Commonly called Eskimo, the Inuit people live in the Arctic regions of Alaska, Canada, Siberia and Denmark. In Inuktitut language, Inuit means "the people." Modern Inuit mostly live in small, prefabricated wooden homes, but in the past there were a few types of homes they would build. These homes varied by region, and the materials available to them, but mostly consisted of four main types.
In the winter, the Inuit would build igloos. Using long knives, they would chop hard blocks out of packed snow. They would build a circular-shaped home from the snow bricks. A sheet of ice would act as a window to let in natural light. A man could usually build an igloo in one hour. A seal oil lamp provided illumination during the evening. The people slept on blocks of snow covered with animal skins. As the igloo melted in the spring, the family would pack up and move into a tent.
Some of the Inuit people, such as the Siberian Inuit, lived in areas that were so cold there was very little snow. If they didn't have enough snow to make igloos, they might make a frame of whale ribs. If they could find drift wood, they might use that to make a sturdy frame. The people would cover the frame with whatever earth or turf was available in the region.

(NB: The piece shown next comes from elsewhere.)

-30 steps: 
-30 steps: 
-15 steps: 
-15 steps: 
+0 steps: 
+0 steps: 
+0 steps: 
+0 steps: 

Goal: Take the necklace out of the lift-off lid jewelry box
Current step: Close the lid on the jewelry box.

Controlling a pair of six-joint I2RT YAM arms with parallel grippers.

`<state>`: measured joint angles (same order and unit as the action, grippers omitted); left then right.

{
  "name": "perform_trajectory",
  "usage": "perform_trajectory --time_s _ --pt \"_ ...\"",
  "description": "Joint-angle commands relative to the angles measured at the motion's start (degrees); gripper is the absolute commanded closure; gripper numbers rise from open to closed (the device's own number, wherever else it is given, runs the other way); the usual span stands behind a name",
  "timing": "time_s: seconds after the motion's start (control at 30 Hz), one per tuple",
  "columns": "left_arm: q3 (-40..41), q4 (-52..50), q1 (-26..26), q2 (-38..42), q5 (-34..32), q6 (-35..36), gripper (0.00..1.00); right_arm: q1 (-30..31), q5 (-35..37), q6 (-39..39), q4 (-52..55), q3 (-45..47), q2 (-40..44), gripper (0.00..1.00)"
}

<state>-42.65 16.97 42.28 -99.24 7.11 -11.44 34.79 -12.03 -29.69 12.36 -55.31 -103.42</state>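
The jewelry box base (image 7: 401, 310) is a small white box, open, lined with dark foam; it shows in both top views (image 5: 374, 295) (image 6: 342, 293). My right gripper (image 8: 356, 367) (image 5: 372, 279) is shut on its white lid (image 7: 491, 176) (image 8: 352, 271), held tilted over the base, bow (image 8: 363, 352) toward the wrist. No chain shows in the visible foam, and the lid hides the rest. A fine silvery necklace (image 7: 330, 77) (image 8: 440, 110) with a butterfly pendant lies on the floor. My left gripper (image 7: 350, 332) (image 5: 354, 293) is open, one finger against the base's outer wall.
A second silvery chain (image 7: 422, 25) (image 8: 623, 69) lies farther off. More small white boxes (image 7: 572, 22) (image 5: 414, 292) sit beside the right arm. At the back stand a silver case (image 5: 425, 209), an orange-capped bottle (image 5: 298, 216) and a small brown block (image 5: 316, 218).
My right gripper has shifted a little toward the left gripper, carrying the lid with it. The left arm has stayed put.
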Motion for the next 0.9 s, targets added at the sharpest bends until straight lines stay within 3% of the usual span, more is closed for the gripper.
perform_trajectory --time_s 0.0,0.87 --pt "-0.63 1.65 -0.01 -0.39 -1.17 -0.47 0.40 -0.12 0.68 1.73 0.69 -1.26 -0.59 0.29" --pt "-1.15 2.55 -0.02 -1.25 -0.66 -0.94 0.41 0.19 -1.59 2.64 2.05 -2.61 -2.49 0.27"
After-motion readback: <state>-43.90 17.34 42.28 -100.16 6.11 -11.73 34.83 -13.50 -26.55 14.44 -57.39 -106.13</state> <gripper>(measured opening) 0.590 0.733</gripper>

In the summer, the Inuit made a tent from animal bones or wood. They covered it with animal skins and used sinew to keep the animal skins on the frame. Sinew is a strong fibrous muscle that was taken from animals and can be used as a strong string. This would be their summer home. Family is important to the Inuit, so they might make their tents close together, so extended family members would be available to each other.
Some Inuit families in Greenland built permanent homes made from stone and sod where they hunkered down for the long, dark winter. A common house that the whole village of about 50 people used was called kashim or karigi. Here the community would gather for dancing, wrestling, games and storytelling.